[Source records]
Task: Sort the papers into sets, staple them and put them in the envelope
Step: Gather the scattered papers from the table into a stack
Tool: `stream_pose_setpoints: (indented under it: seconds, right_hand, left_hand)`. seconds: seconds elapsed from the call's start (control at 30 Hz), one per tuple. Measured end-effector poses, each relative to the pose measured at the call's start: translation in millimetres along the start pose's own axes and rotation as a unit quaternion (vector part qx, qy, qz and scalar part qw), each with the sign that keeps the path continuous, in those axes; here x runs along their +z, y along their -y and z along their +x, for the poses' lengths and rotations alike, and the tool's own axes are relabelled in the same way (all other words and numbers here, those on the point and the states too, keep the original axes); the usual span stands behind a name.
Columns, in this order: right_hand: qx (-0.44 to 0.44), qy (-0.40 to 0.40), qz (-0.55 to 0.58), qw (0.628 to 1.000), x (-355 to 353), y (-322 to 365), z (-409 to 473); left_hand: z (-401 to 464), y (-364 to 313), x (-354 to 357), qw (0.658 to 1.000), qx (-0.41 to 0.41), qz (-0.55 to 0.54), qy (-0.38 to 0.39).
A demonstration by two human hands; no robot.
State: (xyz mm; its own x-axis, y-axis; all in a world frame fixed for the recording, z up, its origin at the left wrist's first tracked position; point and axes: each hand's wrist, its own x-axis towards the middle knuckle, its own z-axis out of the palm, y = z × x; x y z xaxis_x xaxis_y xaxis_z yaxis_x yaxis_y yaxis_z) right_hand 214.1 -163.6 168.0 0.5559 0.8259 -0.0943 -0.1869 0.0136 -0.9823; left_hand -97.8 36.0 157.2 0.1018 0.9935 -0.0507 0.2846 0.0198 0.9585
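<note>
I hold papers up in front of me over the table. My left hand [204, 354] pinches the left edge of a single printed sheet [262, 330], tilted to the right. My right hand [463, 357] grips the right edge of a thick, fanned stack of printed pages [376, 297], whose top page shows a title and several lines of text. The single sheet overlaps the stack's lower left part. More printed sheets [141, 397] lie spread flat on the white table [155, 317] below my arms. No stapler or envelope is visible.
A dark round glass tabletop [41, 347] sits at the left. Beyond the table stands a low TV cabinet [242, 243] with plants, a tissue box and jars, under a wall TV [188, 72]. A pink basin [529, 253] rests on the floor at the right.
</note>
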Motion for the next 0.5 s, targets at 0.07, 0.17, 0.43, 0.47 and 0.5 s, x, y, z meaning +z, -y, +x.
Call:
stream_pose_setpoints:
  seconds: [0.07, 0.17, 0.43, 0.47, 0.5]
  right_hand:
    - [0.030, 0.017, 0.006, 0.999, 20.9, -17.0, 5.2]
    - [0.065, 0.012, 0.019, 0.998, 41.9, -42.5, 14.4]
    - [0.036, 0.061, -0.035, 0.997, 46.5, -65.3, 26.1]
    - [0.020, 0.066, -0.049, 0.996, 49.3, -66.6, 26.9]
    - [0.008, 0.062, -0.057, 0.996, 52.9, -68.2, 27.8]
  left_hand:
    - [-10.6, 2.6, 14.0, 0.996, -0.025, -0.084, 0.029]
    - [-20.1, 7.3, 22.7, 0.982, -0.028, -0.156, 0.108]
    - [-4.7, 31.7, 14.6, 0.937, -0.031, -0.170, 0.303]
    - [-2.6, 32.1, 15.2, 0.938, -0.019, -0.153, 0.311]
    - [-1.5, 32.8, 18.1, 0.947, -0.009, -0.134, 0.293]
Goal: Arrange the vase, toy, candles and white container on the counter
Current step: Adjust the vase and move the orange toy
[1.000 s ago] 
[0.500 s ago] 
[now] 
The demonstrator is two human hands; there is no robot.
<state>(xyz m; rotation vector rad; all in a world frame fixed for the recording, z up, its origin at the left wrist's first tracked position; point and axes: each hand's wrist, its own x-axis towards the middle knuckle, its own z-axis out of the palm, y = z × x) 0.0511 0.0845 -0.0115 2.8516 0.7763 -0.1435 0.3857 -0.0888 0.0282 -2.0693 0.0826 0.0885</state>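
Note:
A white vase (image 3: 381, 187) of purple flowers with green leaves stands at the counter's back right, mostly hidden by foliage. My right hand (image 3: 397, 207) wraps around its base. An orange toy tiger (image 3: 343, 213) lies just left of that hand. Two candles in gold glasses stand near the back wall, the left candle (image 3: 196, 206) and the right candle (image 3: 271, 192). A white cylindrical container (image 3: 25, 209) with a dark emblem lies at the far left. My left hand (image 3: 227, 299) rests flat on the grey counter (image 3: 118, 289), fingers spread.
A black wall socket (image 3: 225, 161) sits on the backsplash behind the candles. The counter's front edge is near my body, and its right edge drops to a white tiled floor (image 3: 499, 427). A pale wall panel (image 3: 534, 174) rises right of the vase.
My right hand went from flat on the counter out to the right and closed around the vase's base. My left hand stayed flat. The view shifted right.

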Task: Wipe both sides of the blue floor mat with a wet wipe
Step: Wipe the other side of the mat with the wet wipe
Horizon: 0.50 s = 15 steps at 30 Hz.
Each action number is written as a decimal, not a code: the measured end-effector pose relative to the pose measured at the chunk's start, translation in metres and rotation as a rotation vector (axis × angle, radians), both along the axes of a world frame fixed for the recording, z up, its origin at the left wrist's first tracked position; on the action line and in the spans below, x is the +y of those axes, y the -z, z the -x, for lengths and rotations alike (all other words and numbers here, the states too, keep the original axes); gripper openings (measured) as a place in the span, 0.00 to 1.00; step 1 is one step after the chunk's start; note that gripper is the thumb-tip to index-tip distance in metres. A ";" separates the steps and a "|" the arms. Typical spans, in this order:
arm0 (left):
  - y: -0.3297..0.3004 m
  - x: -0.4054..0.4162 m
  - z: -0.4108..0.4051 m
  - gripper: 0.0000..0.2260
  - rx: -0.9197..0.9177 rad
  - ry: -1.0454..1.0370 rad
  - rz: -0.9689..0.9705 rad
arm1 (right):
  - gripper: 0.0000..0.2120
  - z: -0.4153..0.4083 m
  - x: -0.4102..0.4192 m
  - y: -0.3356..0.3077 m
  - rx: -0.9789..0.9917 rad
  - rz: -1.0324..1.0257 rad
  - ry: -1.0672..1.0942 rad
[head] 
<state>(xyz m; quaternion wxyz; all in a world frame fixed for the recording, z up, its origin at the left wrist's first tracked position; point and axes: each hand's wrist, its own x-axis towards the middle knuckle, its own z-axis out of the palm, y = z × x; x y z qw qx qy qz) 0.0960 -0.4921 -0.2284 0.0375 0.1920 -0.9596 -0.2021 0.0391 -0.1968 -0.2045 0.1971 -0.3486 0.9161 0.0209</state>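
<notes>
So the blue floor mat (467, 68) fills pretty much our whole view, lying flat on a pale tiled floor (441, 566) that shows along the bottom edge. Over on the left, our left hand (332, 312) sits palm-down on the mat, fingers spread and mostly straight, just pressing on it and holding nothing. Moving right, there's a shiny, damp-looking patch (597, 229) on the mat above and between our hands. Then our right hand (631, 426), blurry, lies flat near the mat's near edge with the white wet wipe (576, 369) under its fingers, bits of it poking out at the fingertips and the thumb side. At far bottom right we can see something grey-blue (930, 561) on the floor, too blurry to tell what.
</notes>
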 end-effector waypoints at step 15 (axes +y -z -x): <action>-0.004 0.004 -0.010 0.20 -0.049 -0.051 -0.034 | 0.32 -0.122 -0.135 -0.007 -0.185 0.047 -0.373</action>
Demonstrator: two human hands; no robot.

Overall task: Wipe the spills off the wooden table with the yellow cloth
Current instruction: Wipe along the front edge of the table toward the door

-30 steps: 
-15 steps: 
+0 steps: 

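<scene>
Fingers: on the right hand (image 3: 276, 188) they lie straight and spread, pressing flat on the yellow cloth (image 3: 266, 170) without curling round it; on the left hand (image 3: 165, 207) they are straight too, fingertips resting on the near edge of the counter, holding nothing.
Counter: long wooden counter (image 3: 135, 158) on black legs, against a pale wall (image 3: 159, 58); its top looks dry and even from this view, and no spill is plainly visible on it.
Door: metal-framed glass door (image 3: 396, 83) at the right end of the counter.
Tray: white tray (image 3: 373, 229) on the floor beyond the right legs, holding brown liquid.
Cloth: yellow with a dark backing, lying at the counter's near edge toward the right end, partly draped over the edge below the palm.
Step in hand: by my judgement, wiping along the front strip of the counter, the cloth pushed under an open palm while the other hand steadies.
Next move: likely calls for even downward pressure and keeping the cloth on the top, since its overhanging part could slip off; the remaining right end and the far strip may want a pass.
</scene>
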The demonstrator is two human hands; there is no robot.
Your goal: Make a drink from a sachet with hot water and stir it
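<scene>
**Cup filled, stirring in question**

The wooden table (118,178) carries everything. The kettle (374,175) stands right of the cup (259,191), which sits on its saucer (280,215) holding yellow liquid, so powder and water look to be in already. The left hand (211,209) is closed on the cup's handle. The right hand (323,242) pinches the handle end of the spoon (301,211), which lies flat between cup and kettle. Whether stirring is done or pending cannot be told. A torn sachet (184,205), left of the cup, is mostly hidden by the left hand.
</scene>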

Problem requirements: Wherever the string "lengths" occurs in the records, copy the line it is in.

Task output:
Tool: `stream_pose_setpoints: (indented under it: seconds, right_hand, left_hand)`. seconds: seconds elapsed from the call's start (control at 30 Hz), one per tuple. Measured end-effector poses, each relative to the pose measured at the call's start: translation in millimetres along the start pose's own axes and rotation as a unit quaternion (vector part qx, qy, qz and scalar part qw), each with the sign that keeps the path continuous, in those axes; here x runs along their +z, y along their -y and z along their +x, for the poses' lengths and rotations alike, and the tool's own axes are relabelled in the same way (all other words and numbers here, those on the point and the states too, keep the original axes); the usual span stands behind a name.
Each action number is written as a decimal, not a code: the measured end-effector pose relative to the pose measured at the chunk's start, translation in metres and rotation as a rotation vector (axis × angle, radians), both along the axes of a world frame fixed for the recording, z up, its origin at the left wrist's first tracked position; on the action line and in the spans below, x is the +y of those axes, y the -z, z the -x, for lengths and rotations alike (all other words and numbers here, the states too, keep the original axes); gripper openings (measured) as a place in the span, 0.00 to 1.00; step 1 is one step after the chunk's start; note that gripper is the thumb-tip to index-tip distance in metres. A ";" separates the steps and a "|" the arms. Typical spans, in this order:

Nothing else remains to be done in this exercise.